INFORMATION SHOWN

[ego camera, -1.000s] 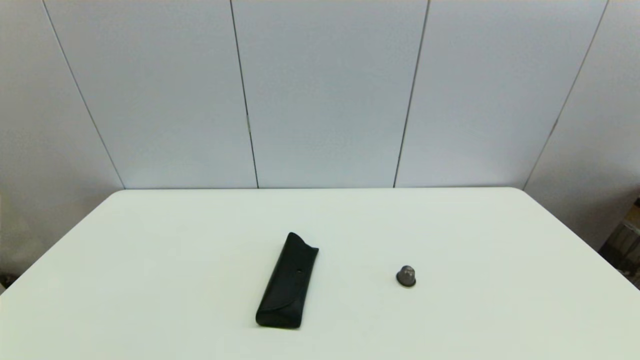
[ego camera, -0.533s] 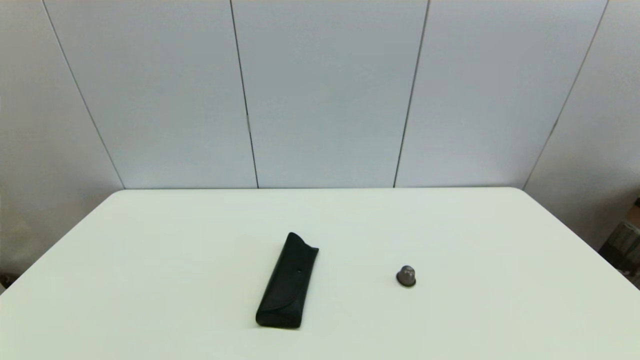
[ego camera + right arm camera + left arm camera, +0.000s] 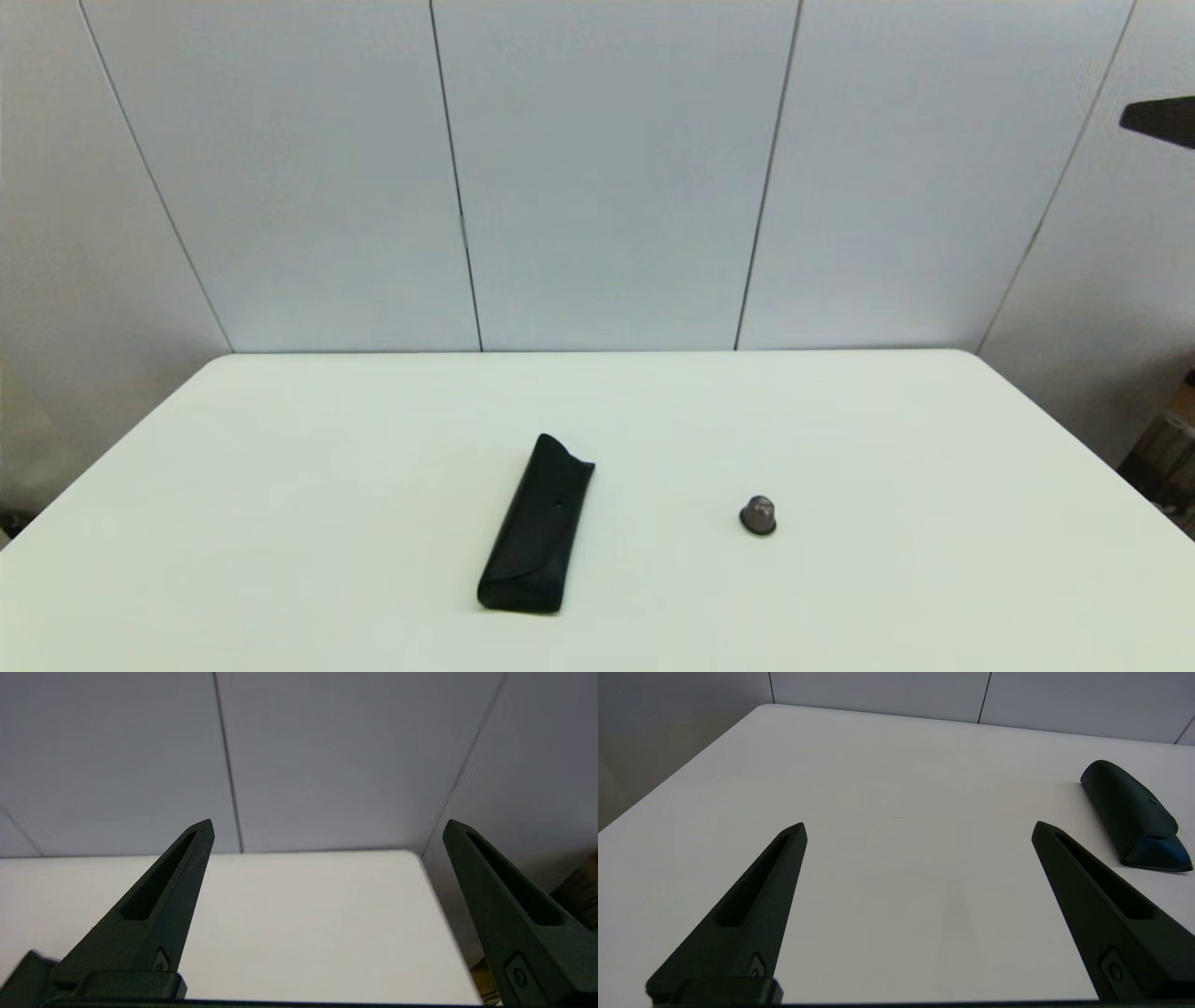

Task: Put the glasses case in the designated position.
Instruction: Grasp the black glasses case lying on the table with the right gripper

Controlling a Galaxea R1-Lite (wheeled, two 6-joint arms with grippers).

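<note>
The glasses case (image 3: 537,527) lies flat near the middle of the desk (image 3: 280,448), untouched, long axis running front to back, notched end pointing away, rounded end toward the robot. A grey knob (image 3: 758,515) sits well apart on its right. Left tool (image 3: 920,830) hovers low, spread wide, empty; right tool (image 3: 327,828) is raised high, likewise spread, probably starting its reach.

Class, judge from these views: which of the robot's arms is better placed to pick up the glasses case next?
Probably the left. The left hand is open, low over the table, glasses case nearby. The right hand is open but raised, facing the wall.
</note>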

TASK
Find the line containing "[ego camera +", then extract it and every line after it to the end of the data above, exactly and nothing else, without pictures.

SOLUTION TO THIS EXERCISE
[ego camera + right arm camera + left arm camera, +0.000s] 

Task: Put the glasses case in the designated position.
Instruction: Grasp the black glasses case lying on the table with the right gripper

Controlling a Galaxea R1-Lite (wheeled, two 6-joint arms with grippers).

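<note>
The glasses case (image 3: 537,527) lies flat near the middle of the desk (image 3: 280,448), untouched, long axis running front to back, notched end pointing away, rounded end toward the robot. A grey knob (image 3: 758,515) sits well apart on its right. Left tool (image 3: 920,830) hovers low, spread wide, empty; right tool (image 3: 327,828) is raised high, likewise spread, probably starting its reach.

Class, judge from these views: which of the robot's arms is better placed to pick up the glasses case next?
Probably the left. The left hand is open, low over the table, glasses case nearby. The right hand is open but raised, facing the wall.
</note>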

The answer given is complete.